Thank you for your kind words. You seemed to have suffered as well. I think after a decent amount of time has passed, I would like to make contact to see if she has improved. When in the relationship she felt a remorse in hurting a past love and they have reconnected and were hanging out. It was a girl and she said that there was nothing sexual because she had hurt her too much and if she tried anything, that could make the other girl make another attempt to take her own life. (she is another BPD). You are right in that is a much like a child’s rambling tantrum, but it is touching as so many of the things she writes are very strong moments that we shared that I cherish. Some important, some small and significant. It could be manipulation, but I think a lot of things that a BPD person does (does pwBPD mean person with BPD?) is like a normal person.

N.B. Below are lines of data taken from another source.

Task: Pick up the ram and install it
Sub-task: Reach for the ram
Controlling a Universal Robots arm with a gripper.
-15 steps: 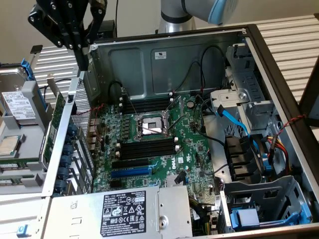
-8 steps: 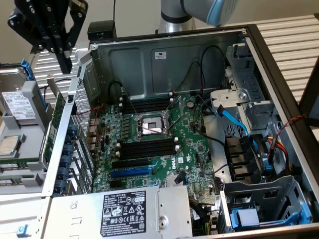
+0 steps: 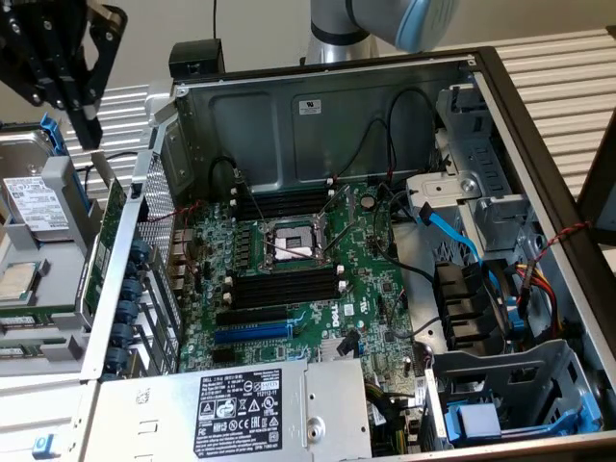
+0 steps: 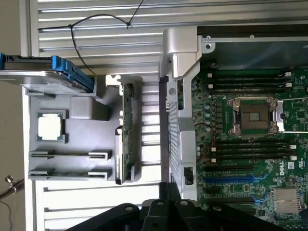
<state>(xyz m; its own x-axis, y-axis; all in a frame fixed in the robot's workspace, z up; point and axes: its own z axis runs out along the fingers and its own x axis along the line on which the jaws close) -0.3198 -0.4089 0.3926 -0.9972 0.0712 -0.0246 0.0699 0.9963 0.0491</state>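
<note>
1. The ram [image 4: 127,139] is a long, thin, flat green stick. It stands on its long edge in a groove of the grey holder [image 4: 77,159], just beside the outer wall of the case [image 4: 175,53]. We cannot make out its label or chips.
2. The claw [image 3: 87,130] hangs above the holder toward the exterior view's left, well apart from the ram. It is clenched and carries nothing.
3. We judge the work to be at the pick-up step, with the ram not yet taken from its groove and nothing installed.
4. In our judgement a hold on the stick calls for the fingers to part and come down square over its narrow top edge. They would have to clear the holder's walls on either side, since the board is thin and gives little to pinch.
5. The holder looks like matt moulded plastic, with ribs and pockets. One pocket holds a square processor chip [image 4: 50,127] with a dull metal lid. A hard drive [image 3: 34,202] with blue rails sits in the holder too.
6. Inside the case, the green motherboard [image 3: 375,289] carries long black memory slots [image 3: 289,284], all empty, on both sides of the square processor socket [image 3: 294,243].
7. A blue expansion slot [image 3: 252,332] lies near them, and the case walls are bare sheet metal.
8. Everything rests on a counter [image 4: 96,29] of pale, ridged metal slats.
</note>
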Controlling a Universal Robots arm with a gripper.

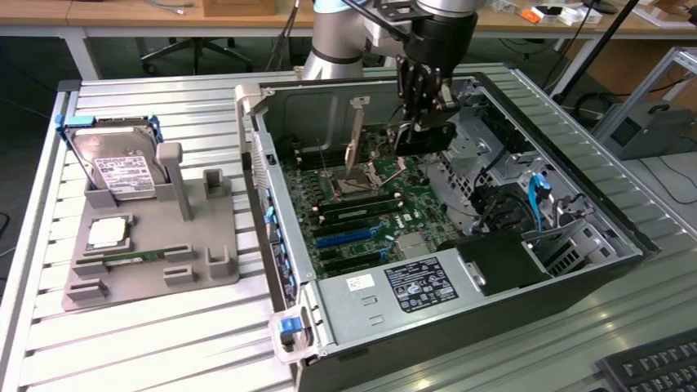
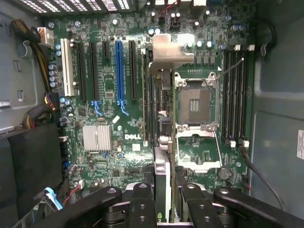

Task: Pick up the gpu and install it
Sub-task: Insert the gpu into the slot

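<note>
My gripper (image 1: 420, 113) reaches down into the open computer case (image 1: 273, 163) and is shut on the gpu (image 1: 425, 137), a dark card that hangs upright over the motherboard (image 1: 360, 204). In the wrist view the gpu (image 2: 160, 137) shows edge-on between my black fingers (image 2: 142, 199), with its silver end bracket (image 2: 170, 47) at the far end. It hangs over the strip between the row of expansion slots, one of them blue (image 2: 119, 71), and the open CPU socket (image 2: 194, 104). I cannot tell whether it touches a slot.
Outside the case, on the exterior view's left, a grey fixture (image 1: 163, 261) holds a silver hard drive (image 1: 122, 167), a processor (image 1: 107, 233) and a memory stick (image 1: 126, 257). The power supply (image 1: 419, 286) and the black fan shroud (image 1: 495, 208) crowd the case's near end. A keyboard (image 1: 654, 367) lies at the lower right.
</note>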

I dated a girl once and when we broke up, she wrote me a letter recounting her affection, her disappointment, and the lovely moments we had together.  She was very sad, but we weren’t a good match, but she wasn’t BPD. I truly wish the best for her and would like to see her recover. I honestly would like to try again with her later on, but I think once time passes, I will realize much of what you all realize that she will forever have the burden of this disease on her shoulders.

Plonko,

I completely agree and I’d rather not have things sugar coated. Thanks for writing.

Hope,

She actually does have a therapist she sees along with the DBT treatment. However, this one is not as good as her previous. She gets treatment for free after her attempt and the therapists she sees rotate since they are grad students. I know now that I cannot help her and she needs to help herself. This even has hurt a lot but has also opened my eyes about mental illness and the people suffering from it and the people who have to cope with it. I do not want to villainize her because I truly do care about her and I do and I don’t blame her for her actions if that makes sense.  It hurts but I know that healing takes time. I just hope that my psyche is not damaged from this experience and use it to become a better and more empathetic person. Was it difficult separating?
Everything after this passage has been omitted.